[Dataset content]
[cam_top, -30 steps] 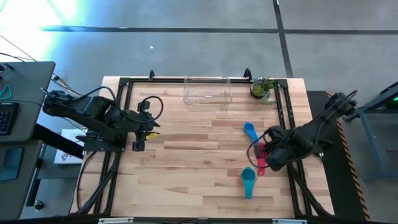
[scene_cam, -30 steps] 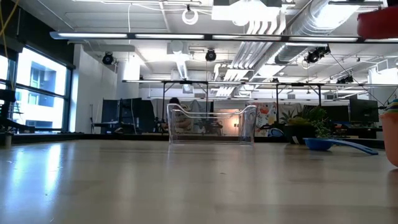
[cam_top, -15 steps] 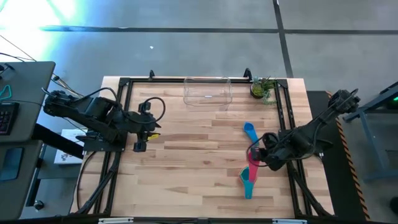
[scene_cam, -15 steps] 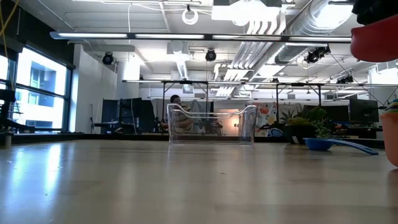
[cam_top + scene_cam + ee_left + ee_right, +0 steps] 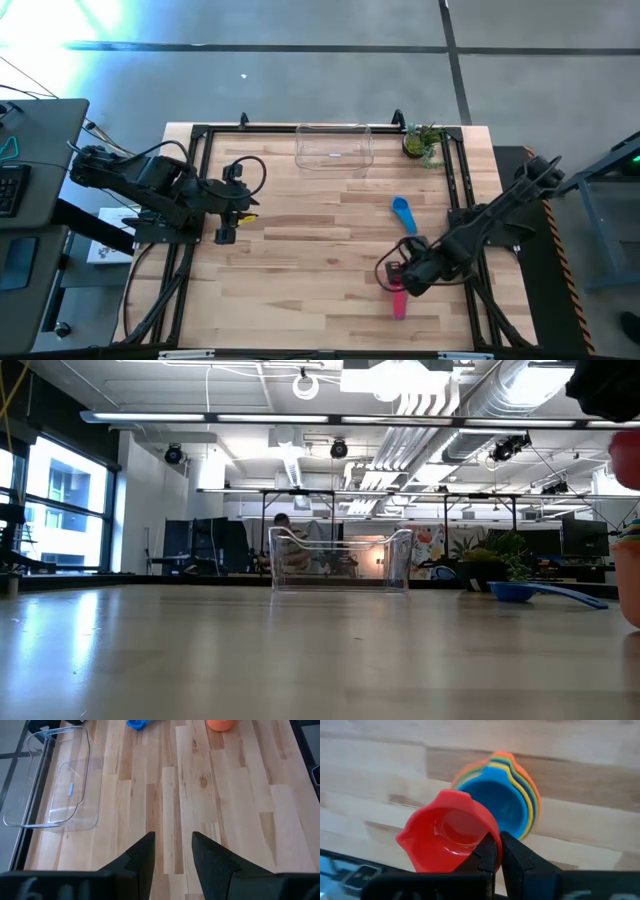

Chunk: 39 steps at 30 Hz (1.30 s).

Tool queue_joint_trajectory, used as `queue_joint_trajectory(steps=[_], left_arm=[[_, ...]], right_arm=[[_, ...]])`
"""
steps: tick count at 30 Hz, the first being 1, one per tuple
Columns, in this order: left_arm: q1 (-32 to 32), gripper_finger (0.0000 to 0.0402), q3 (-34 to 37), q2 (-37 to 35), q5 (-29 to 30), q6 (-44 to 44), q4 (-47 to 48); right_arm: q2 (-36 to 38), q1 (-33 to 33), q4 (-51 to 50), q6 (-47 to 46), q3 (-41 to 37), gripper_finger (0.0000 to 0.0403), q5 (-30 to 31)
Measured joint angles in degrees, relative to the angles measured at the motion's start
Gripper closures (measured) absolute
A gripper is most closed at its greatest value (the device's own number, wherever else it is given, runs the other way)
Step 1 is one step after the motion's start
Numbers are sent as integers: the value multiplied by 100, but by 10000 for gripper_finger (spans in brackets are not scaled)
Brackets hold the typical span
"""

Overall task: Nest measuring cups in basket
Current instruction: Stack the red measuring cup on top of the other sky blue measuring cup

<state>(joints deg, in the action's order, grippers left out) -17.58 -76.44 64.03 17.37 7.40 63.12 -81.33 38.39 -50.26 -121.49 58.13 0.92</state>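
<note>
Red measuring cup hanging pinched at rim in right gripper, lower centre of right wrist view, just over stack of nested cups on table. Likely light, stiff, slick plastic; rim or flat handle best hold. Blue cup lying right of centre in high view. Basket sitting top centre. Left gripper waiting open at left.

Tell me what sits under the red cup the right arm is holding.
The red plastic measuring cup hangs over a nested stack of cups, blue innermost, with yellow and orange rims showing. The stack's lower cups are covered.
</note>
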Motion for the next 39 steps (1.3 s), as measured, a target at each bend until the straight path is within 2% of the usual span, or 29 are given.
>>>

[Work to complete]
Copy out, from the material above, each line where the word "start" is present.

[The completed task]
Measured joint angles in degrees, relative to the angles measured at the motion's start
Step 1 is one step after the motion's start

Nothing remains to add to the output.